--- Records provided ---

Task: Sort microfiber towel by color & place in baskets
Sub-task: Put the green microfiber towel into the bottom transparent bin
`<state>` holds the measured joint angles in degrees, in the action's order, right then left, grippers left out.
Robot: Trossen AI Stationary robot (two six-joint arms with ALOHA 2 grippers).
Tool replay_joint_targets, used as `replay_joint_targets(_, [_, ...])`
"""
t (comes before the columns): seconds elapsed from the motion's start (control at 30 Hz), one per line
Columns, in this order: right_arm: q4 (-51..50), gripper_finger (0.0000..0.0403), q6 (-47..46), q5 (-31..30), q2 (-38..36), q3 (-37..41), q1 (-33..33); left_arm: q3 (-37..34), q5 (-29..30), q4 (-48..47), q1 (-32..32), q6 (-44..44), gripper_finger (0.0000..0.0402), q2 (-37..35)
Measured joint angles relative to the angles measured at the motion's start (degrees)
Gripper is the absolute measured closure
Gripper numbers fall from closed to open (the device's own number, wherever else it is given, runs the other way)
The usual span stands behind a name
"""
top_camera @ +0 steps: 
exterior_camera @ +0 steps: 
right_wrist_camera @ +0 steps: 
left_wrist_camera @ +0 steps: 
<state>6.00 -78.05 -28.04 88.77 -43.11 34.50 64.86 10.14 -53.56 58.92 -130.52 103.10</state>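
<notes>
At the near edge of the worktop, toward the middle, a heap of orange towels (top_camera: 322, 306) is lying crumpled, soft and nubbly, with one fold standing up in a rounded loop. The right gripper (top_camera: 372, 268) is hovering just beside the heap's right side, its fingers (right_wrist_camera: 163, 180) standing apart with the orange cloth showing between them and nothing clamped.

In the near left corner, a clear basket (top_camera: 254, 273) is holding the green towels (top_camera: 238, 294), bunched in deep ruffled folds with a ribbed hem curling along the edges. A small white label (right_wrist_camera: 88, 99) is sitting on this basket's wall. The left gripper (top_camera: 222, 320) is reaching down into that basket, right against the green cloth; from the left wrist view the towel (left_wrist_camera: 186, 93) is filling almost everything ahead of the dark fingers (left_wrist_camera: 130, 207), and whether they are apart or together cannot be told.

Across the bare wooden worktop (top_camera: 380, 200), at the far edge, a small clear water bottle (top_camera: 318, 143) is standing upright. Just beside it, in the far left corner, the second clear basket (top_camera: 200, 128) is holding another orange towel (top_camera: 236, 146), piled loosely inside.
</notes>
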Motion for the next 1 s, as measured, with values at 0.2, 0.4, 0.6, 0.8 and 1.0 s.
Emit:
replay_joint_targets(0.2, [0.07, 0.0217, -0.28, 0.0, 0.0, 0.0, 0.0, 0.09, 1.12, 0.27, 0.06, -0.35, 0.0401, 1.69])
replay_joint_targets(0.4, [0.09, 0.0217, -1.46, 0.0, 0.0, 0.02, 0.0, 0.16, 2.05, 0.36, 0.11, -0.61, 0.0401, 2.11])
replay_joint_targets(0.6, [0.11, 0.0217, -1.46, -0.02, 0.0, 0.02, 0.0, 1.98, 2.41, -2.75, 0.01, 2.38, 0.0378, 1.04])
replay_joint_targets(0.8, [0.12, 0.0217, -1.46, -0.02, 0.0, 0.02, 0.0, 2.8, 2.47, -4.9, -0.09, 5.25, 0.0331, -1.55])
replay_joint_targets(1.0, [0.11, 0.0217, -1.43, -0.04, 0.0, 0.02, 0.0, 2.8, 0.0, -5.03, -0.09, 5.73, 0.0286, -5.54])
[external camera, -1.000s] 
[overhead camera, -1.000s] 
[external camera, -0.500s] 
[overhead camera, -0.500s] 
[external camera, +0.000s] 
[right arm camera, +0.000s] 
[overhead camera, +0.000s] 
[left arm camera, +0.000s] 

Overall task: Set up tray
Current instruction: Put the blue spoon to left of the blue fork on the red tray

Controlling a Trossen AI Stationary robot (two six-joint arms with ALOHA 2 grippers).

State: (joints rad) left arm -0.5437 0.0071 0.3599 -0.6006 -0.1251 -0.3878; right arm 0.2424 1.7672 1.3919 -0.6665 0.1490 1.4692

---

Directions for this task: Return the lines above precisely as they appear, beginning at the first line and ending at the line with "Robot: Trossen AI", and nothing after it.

Expected answer:
Task: Sort microfiber towel by color & place in baskets
Sub-task: Put the green microfiber towel into the bottom transparent bin
`<state>` holds the measured joint angles in degrees, in the action's order, right then left, grippers left out.
Robot: Trossen AI Stationary robot (two six-joint arms with ALOHA 2 grippers).

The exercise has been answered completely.